На сборы и соображения всякого рода мы располагали временем от 2—3 час. ночи до 6 час. утра. Вопросов нарождалась тьма: известно было, что предстоит движение по диким горным тропкам, с обозом и артиллерией; надо было перебираться через высокие каменистые перевалы, по которым туземные жители поддерживают сообщение только при помощи мулов и осликов; приказано еще по пути разрабатывать дорогу; надо было решить, что взять с собою, что оставить тут в Ляояне, – решить сейчас же, безотлагательно, не имея, однако, конкретных сведений о характере ожидающих нас препятствий… Сидя на лугу, среди наваленных вещей и обозов, среди неумолкаемого гомона взбудораженного предстоящим походом бивака, вблизи полотна железной дороги и неустанно маневрирующих паровозов, я усиленно напрягал всю силу памяти и сообразительности, чтобы взвесить, что взять, что не взять, куда сложить, кому сдавать и проч.
Собрались и построились почти три батальона полка… В первый раз я стою лицом к лицу с моим полком на месте настоящей службы, на театре войны… Да и меня полк видит в первый раз перед собою. С взаимным любопытством поглядываем друг на друга; ощупываем друг друга проникновенными взглядами, стараясь сколько-нибудь узнать друг друга… Я мысленно обратился с горячей молитвой к Богу, прося Его помощь в предстоявшем мне трудном деле… Без напоминаний и команд люди сами, по собственному побуждению, как один, сняли шапки, перекрестились, и мы тронулись в первый поход, – навстречу неведомым, но жгучим событиям.

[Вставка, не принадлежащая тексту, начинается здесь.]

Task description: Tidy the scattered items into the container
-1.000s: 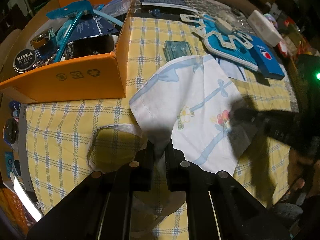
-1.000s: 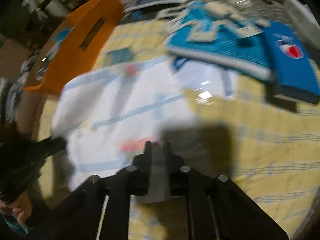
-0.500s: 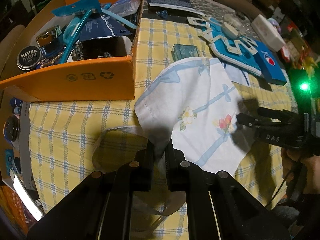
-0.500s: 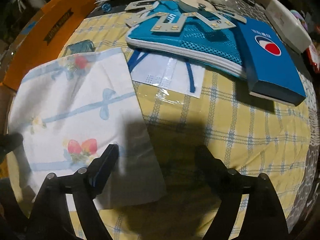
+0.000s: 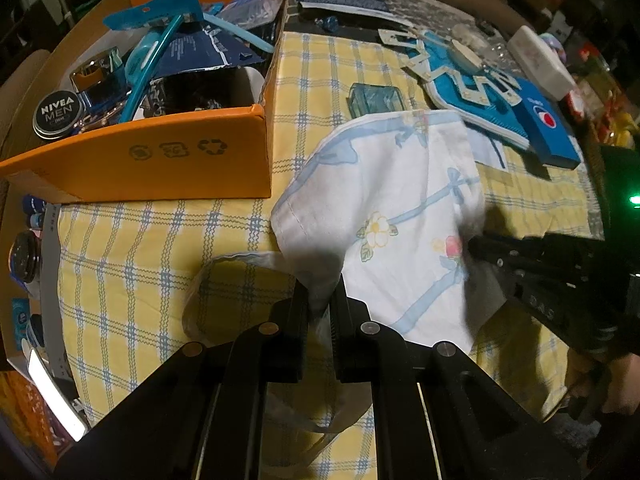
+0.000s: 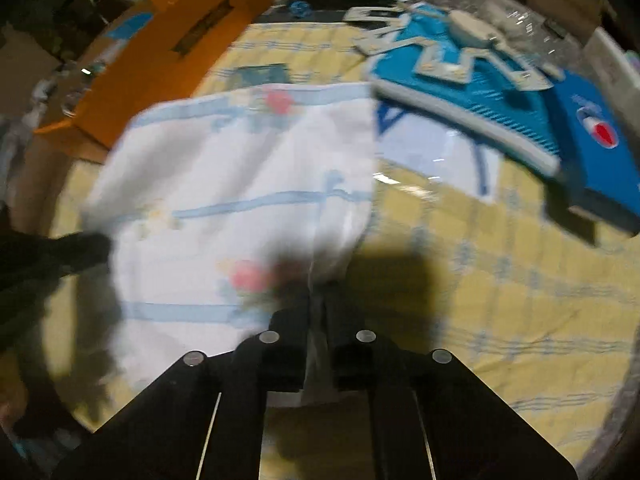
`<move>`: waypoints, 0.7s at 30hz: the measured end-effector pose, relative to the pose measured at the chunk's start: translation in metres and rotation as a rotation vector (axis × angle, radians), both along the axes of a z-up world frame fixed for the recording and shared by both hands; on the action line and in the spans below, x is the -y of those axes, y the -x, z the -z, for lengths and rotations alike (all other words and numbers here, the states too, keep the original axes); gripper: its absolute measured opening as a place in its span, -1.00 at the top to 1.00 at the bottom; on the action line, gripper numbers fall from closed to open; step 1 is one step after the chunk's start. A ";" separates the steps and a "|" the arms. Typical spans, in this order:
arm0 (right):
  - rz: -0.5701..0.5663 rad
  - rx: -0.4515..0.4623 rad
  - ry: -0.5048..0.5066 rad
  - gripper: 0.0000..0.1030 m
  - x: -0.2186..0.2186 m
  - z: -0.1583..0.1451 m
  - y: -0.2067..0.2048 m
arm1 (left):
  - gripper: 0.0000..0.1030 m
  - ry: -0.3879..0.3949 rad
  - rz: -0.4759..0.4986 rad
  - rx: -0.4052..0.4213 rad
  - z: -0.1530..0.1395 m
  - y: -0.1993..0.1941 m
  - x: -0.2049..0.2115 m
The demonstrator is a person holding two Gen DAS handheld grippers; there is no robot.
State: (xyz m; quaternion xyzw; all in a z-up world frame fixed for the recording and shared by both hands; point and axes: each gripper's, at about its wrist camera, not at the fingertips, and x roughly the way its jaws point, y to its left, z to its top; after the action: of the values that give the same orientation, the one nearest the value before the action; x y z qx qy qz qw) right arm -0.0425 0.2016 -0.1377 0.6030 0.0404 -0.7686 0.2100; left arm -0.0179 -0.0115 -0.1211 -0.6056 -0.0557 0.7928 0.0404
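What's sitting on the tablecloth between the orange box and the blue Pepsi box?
In the left wrist view: between orange box and Pepsi box lie a small teal case, the white cloth's top edge, and a blue mesh pouch.

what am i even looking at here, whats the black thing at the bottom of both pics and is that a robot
No robot: a person holds a hand-held two-finger gripper in each hand, and each gripper carries a wide-angle camera looking along its fingers. The black bars at the bottom of each picture are that gripper's own fingers.

One picture is from the left gripper, the other from the right gripper. Both are pinching the same white printed cloth, the left at one corner, the right on the opposite side, where its jaws have just closed.

The cloth lies on a yellow checked tablecloth. Nearby stand an orange box already full of small items, a blue mesh pouch and a blue Pepsi box.
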 end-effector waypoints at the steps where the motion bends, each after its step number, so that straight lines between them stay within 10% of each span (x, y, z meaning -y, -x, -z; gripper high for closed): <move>1: -0.011 0.007 0.028 0.91 0.002 -0.002 -0.002 | 0.83 0.001 -0.001 0.000 0.000 0.000 0.000; 21: 0.051 -0.069 0.175 0.91 0.009 -0.034 0.009 | 0.82 -0.079 -0.030 0.073 0.007 0.003 0.008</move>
State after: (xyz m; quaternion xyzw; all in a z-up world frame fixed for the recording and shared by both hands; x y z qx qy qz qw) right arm -0.0515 0.1923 -0.1037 0.5564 -0.0353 -0.7945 0.2406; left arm -0.0208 -0.0199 -0.1285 -0.6313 -0.0975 0.7678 0.0500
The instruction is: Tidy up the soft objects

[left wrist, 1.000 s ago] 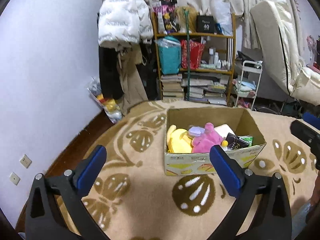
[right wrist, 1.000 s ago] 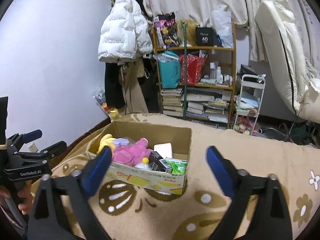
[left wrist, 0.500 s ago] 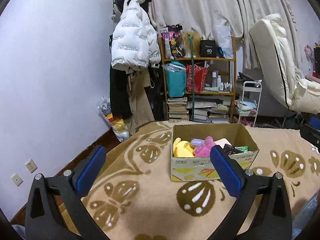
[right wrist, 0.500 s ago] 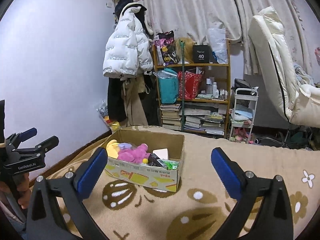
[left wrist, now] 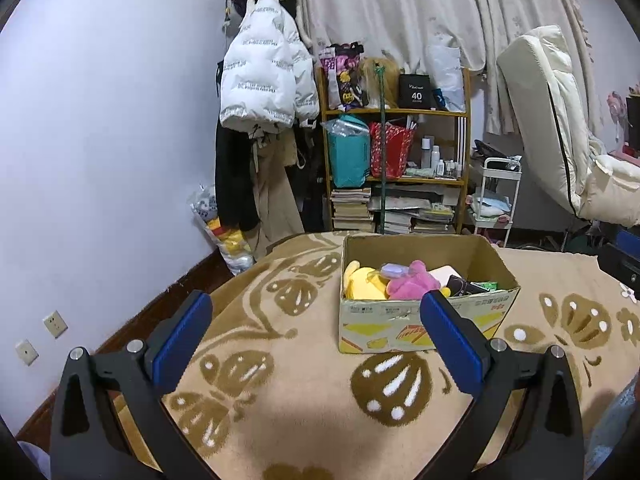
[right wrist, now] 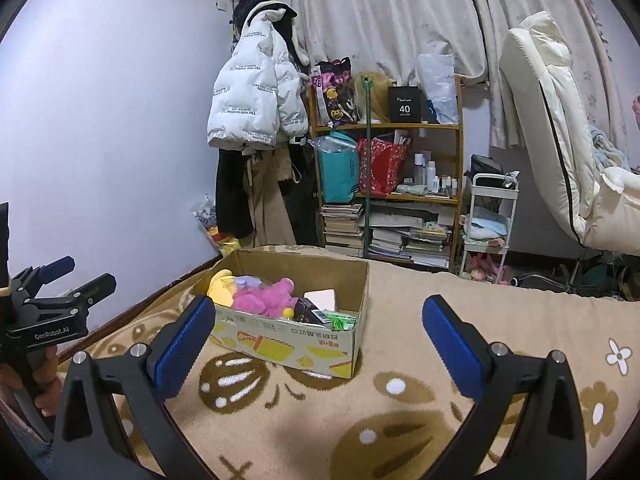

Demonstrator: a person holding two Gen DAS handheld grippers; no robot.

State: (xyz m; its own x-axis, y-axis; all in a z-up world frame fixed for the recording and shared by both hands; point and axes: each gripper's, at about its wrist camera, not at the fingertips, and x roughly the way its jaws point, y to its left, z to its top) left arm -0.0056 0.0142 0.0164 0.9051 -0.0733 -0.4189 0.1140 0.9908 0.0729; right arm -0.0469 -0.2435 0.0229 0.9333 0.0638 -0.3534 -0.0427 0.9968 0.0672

С 7 час. утра наступила уже адская жара, которая усугублялась прямо банною атмосферой. С первых же шагов видно было, что поход будет нестерпимо тяжелый: невыносимая жара, люди – большей частью туляки, заводские рабочие, призванные из запаса – в трудности похода не втянуты; тягость неопределенного, но грозного будущего невольно отягчает каждый шаг навстречу этому будущему…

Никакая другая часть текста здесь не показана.